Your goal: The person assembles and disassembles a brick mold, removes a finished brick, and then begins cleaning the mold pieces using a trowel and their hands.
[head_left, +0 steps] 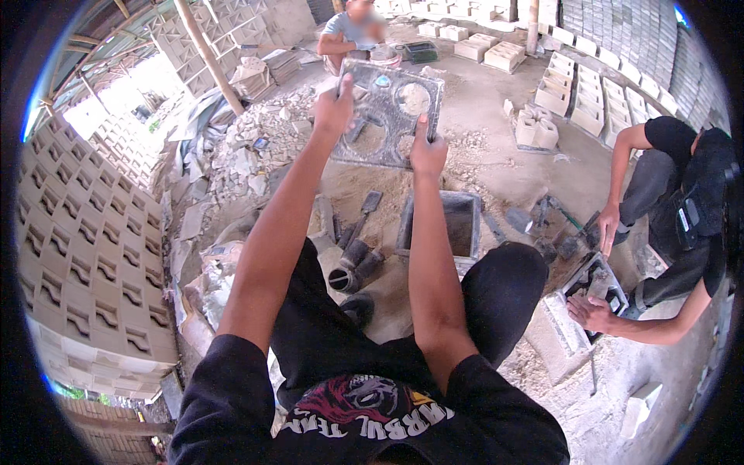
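Observation:
I hold up a flat grey metal mould plate with round cut-outs, tilted toward me. My left hand grips its left edge and my right hand grips its lower right edge. Below the plate, between my knees, stands an open square metal mould box on sandy ground. A small trowel and dark metal cylinders lie left of the box.
A person in black crouches at the right, hands on another mould. Another person sits at the back. Stacked patterned concrete blocks rise at the left, more blocks dry at the back right. Rubble lies left.

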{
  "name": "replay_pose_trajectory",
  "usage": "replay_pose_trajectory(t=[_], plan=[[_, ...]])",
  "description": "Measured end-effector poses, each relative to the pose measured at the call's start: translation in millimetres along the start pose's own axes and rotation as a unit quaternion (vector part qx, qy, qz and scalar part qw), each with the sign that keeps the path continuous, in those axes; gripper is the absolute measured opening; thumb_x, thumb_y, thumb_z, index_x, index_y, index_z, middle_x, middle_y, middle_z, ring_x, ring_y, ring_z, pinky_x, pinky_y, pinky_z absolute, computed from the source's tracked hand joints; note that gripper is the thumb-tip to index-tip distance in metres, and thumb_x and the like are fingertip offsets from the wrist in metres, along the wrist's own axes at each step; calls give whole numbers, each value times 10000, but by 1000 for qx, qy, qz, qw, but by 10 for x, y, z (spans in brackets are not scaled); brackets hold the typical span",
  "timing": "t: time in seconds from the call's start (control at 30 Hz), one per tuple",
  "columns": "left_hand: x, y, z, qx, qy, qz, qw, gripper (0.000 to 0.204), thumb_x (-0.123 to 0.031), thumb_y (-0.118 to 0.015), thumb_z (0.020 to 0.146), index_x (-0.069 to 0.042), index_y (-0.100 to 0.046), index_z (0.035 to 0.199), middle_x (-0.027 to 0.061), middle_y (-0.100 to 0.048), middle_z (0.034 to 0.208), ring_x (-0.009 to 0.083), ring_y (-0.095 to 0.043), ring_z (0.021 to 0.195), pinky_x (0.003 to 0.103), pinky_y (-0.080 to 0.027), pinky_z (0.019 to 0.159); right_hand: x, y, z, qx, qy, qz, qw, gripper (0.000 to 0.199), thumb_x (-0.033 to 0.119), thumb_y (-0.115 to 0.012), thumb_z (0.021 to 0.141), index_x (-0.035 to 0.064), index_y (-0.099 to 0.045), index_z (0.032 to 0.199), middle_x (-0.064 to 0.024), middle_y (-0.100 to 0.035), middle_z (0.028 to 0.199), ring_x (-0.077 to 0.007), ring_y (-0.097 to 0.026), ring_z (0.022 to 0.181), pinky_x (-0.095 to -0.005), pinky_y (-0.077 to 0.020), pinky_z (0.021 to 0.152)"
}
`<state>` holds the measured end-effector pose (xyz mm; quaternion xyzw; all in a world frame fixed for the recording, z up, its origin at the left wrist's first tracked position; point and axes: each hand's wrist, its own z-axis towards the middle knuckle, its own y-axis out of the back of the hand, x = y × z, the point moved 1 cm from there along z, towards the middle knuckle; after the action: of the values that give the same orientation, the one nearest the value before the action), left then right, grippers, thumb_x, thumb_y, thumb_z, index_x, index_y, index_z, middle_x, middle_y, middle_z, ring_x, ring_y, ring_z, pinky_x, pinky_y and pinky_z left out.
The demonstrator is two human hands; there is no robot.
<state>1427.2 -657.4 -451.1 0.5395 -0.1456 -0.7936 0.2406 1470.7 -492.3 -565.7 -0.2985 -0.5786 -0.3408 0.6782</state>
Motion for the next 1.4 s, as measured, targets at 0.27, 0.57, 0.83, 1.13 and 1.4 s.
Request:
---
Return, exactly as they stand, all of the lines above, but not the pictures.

Your goal: The person assembles and disassembles a brick mold, removes a finished brick, and then begins cleaning the mold pieces using a trowel and their hands.
[head_left, +0 steps] 
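Observation:
I hold up a flat grey metal mould plate with round cut-outs, tilted toward me. My left hand grips its left edge and my right hand grips its lower right edge. Below the plate, between my knees, stands an open square metal mould box on sandy ground. A small trowel and dark metal cylinders lie left of the box.
A person in black crouches at the right, hands on another mould. Another person sits at the back. Stacked patterned concrete blocks rise at the left, more blocks dry at the back right. Rubble lies left.
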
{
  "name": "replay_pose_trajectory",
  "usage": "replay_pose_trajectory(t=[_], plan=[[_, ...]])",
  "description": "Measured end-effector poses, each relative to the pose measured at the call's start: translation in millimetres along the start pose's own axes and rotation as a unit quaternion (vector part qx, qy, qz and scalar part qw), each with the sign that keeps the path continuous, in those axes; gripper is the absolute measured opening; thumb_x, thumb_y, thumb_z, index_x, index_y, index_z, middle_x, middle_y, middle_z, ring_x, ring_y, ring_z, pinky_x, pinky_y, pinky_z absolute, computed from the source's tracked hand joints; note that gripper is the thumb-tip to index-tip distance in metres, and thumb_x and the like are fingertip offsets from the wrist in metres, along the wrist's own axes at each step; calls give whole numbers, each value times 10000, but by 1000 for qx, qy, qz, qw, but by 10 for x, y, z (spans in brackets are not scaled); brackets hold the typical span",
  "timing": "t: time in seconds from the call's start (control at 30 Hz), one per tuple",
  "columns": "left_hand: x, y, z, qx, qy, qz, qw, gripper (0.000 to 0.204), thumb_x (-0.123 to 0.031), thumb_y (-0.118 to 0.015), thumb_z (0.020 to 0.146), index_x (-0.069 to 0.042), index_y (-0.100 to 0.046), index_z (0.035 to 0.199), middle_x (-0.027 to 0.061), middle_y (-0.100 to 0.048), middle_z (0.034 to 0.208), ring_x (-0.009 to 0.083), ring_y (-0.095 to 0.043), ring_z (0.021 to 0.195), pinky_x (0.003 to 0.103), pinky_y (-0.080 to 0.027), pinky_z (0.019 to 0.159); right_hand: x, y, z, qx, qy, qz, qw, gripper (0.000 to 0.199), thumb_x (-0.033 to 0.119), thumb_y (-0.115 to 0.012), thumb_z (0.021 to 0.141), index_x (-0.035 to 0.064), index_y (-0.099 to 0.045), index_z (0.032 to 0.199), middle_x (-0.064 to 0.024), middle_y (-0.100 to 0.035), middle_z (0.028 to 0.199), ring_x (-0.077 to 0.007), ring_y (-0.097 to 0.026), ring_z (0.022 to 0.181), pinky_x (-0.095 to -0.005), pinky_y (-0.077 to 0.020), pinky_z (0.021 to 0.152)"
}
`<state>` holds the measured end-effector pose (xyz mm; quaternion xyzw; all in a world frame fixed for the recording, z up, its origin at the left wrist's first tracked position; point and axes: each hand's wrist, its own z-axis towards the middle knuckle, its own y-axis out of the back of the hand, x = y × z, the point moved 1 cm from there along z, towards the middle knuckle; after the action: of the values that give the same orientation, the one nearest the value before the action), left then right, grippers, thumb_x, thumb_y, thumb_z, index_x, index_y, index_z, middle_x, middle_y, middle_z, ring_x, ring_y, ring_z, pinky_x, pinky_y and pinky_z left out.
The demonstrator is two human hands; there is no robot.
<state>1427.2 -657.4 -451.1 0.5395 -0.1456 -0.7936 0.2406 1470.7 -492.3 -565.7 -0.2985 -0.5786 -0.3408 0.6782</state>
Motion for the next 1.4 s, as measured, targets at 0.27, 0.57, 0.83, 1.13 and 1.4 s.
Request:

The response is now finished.